Melody's Echo Chamber
Melody's Echo Chamber
Inserita da Stereogum, Melody Prochet, in un listone orientativo comprendente i migliori (quaranta artisti) emergenti dell’anno in corso. Recentemente Vogue la "consacra" Artist of the Week, e Pitchfork è stato da par suo accomodante, pur senza innesco eccessivo, nel lanciarla. Tour coi Raveonettes che sta per concludersi, plauso di Flying Lotus via social network; e Kevin Parker (<<I just needed someone to destroy my roots and put it back together>>) dei Tame Impala sinceramente impressionato della bella francese (di stanza a Parigi), catapultata negli studi australiani, presso Perth, per la produzione di un primo disco, a nome Melody’s Echo Chamber.
Cresciuta ed educata musicalmente (gli studi classici, e il tessuto familiare) in Provenza, l’ultima promessa della Fat Possum offre, in buona sostanza, un dream pop atipico, fluido nello smarcarsi, ipnotico, da una categorizzazione precisa. Pop nel tratto, lisergico per fughe psichedeliche (Red Krayola) su strutture stratificate e reiterate, via beats/ritmiche cromatiche a corredo di scintillanti effetti in riverbero e fuzz (Superfurry Animals nelle rincorse spaziali, e Stereolab); su bordi shoegaze, insomma. E a volte oltre.

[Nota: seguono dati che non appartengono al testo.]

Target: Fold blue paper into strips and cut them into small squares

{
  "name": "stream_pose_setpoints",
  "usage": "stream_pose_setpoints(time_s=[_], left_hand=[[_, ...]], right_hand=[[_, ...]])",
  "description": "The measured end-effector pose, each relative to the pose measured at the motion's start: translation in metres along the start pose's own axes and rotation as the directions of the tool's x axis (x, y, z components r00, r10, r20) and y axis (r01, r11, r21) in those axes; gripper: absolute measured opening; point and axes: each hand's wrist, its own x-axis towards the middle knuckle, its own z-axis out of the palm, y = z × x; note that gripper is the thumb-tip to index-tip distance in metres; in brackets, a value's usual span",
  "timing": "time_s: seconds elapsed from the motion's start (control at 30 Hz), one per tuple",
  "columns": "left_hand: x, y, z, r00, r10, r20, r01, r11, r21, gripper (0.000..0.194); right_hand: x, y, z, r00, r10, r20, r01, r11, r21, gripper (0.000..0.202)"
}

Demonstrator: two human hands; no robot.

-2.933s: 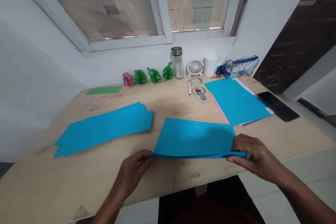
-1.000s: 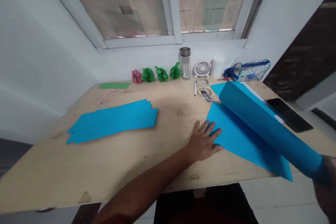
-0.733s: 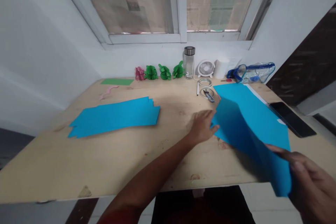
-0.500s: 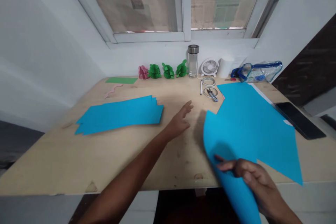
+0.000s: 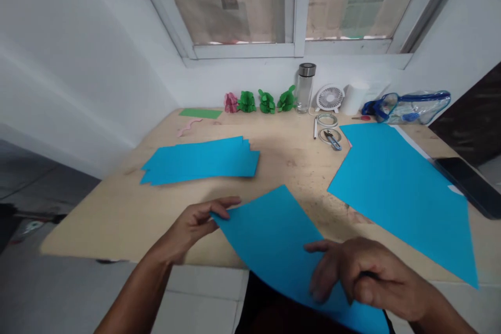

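A blue sheet of paper [image 5: 274, 229] slants over the table's front edge, its near end hanging low. My left hand [image 5: 199, 222] pinches its left corner between thumb and fingers. Over the sheet's right part is my right hand [image 5: 352, 271], index finger stretched out and the other fingers bent and blurred. Whether those fingers grip the paper I cannot tell. Beyond my left hand lies a loose stack of blue paper strips [image 5: 199, 159]. To the right, a larger blue paper sheet [image 5: 403, 203] lies flat.
Along the wall stand a pink paper piece [image 5: 230, 103], several green paper pieces [image 5: 267, 102], a glass bottle [image 5: 305, 91], a small fan [image 5: 330, 98] and a clear pouch [image 5: 418, 107]. Thread snips [image 5: 332, 140], tape rolls [image 5: 327, 120] and a pen [image 5: 315, 128] lie nearer. A phone [image 5: 469, 185] sits right.
My left hand has come back toward me and taken the sheet's left corner. The sheet has swung left and flattened out, away from the larger sheet. The view has shifted left.
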Motion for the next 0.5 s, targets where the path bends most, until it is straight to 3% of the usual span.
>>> stream_pose_setpoints(time_s=[0.13, 0.23, 0.37, 0.43, 0.5], left_hand=[[-0.042, 0.016, -0.004, 0.964, 0.215, -0.156, -0.171, 0.951, 0.257, 0.010], [-0.069, 0.018, 0.005, 0.938, 0.293, -0.187, -0.199, 0.893, 0.403, 0.014], [-0.085, 0.004, 0.024, 0.968, 0.086, -0.234, 0.022, 0.906, 0.423, 0.015], [-0.084, -0.003, 0.034, 0.949, -0.018, -0.314, 0.137, 0.922, 0.361, 0.015], [-0.076, -0.007, 0.043, 0.903, -0.041, -0.428, 0.179, 0.941, 0.286, 0.023]], right_hand=[[-0.024, -0.012, -0.025, 0.994, -0.009, -0.113, -0.031, 0.935, -0.354, 0.008], [-0.043, -0.011, -0.029, 0.976, -0.045, -0.214, -0.082, 0.832, -0.548, 0.019], [-0.062, 0.014, -0.012, 0.940, -0.009, -0.340, -0.216, 0.759, -0.615, 0.023], [-0.069, 0.031, 0.000, 0.899, 0.032, -0.437, -0.309, 0.755, -0.579, 0.017], [-0.073, 0.047, 0.009, 0.838, 0.081, -0.539, -0.418, 0.731, -0.539, 0.019]])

Sicché c'è del Flaming Lips ad aleggiare, benché sia un sagace, quanto fortemente estetico impianto indie pop (dei giorni nostri) a garantirne la resa easy listening; e poi, per la Prophet, “Innerspeaker” dal quale attingere in libertà in fase compositiva, ovviamente, ma anche pesca a piene mani entro certo psych folk-rock etnico (turco, nel caso: Selda Bağcan).

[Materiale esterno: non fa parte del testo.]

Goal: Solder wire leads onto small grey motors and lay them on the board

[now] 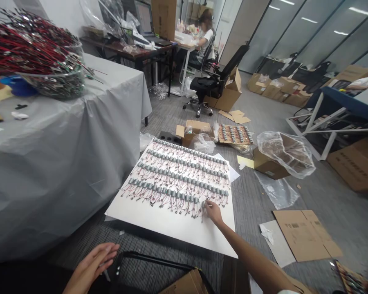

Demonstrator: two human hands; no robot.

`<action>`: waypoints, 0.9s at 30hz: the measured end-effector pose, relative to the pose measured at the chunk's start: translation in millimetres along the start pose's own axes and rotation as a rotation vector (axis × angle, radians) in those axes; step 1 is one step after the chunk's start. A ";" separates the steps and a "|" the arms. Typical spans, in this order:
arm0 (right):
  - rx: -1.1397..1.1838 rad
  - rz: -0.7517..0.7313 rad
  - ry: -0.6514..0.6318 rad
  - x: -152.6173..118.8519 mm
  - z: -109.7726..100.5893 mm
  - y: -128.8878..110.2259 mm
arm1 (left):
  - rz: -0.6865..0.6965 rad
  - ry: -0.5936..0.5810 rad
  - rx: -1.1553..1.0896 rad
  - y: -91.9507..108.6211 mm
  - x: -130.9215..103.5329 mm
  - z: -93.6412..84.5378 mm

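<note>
Evidently one grey wired cylinder (203, 203) sat right at the fingertips of the right hand (213, 210), at nine o'clock from them, its thin leads trailing toward six o'clock. Thumb and forefinger were pinching it; whether its underside touched the white board (159, 223) below could not be told. Just beside it, at ten o'clock and separated by a narrow gap, the nearest row of matching cylinders (162, 190) ended. Three more rows lay beyond, between ten and one o'clock, their leads also pointing back toward the wearer.

At eight o'clock from the pinch, well apart from the board, the left hand (93, 263) hung with nothing in it, its fingers loosely extended and a little curved.

Farther out, a grey-draped table (110, 134) stood at ten o'clock, carrying a clear bowl (61, 83) heaped with red-and-black wire leads. A black swivel chair (207, 85) was at twelve, a plastic-lined cardboard box (268, 163) near two, and flattened cardboard (306, 236) between three and four.
</note>
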State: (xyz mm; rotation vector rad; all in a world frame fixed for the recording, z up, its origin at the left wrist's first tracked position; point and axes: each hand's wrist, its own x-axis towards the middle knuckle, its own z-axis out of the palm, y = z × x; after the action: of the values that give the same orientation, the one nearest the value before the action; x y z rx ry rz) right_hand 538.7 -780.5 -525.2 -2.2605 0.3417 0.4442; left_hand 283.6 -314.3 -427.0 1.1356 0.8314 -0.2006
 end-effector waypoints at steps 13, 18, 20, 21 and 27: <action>-0.095 -0.033 0.104 14.1 1.5 21.7 | 0.004 0.083 -0.074 -5.3 3.6 -10.5; -0.101 -0.046 0.080 17.2 3.0 21.3 | 0.007 0.088 -0.052 -1.2 2.4 -6.1; -0.099 -0.052 0.078 18.1 5.5 20.3 | 0.007 0.085 -0.046 -0.8 2.2 -6.2; -0.098 -0.057 0.077 18.4 7.1 19.6 | 0.006 0.089 -0.049 -0.7 2.2 -6.3; -0.090 -0.087 0.066 17.7 15.5 14.8 | 0.004 0.084 -0.080 -3.3 4.3 -8.1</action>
State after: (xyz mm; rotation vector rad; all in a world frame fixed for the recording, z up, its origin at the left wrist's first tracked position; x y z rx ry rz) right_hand 545.9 -780.3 -552.0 -2.3712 0.2599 0.3464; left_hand 280.9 -307.7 -433.6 1.0758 0.9041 -0.1156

Alone nostalgico/ipnagogico ad avvolgere per intero le melodie, e una voce come velluto ad arricchire lo spettro sensibile. “I Follow You”, assieme a “Cristalized” è apertura radiosa, tanto nel crespo, e ovattato insieme, armonizzarsi pop, quanto per maturità melodica esposta; "Bisou Magique" sta al gioco electro pop nell’inceppo policromatico dei synth (ascoltate “Quand Vas Tu Rentrer?” a questo proposito). Gli Spiritualized (non dell’"album pop", “Sweet Heart Sweet Light”) comunicano a distanza attraverso certi approdi di space liquido, veicolati su ritmica sghemba (“Mount Hopeless”, “Snowcapped Andes Crash”), sostenuta, e nelle rifiniture di un basso rotondo, ad esaltare il lavoro sulle keyboards (“Endless Shore”, davvero 80s). Riff di chitarra graffiante, melodia con sfuggenti ammiccamenti orientali, ritmica (il duo basso batteria) cadenzata - perché no, gli echi post punk: “Some Time Alone, Alone” spicca in questo primo Lp del progetto Melody’s Echo Chamber.
Poco a perdersi nelle pieghe del superfluo (giusto le bizzarrie in reverse tape di “Is That What You Said”): col risultato di un lavoro già rilevante per sound messo in luce. Buona la prima, Melody.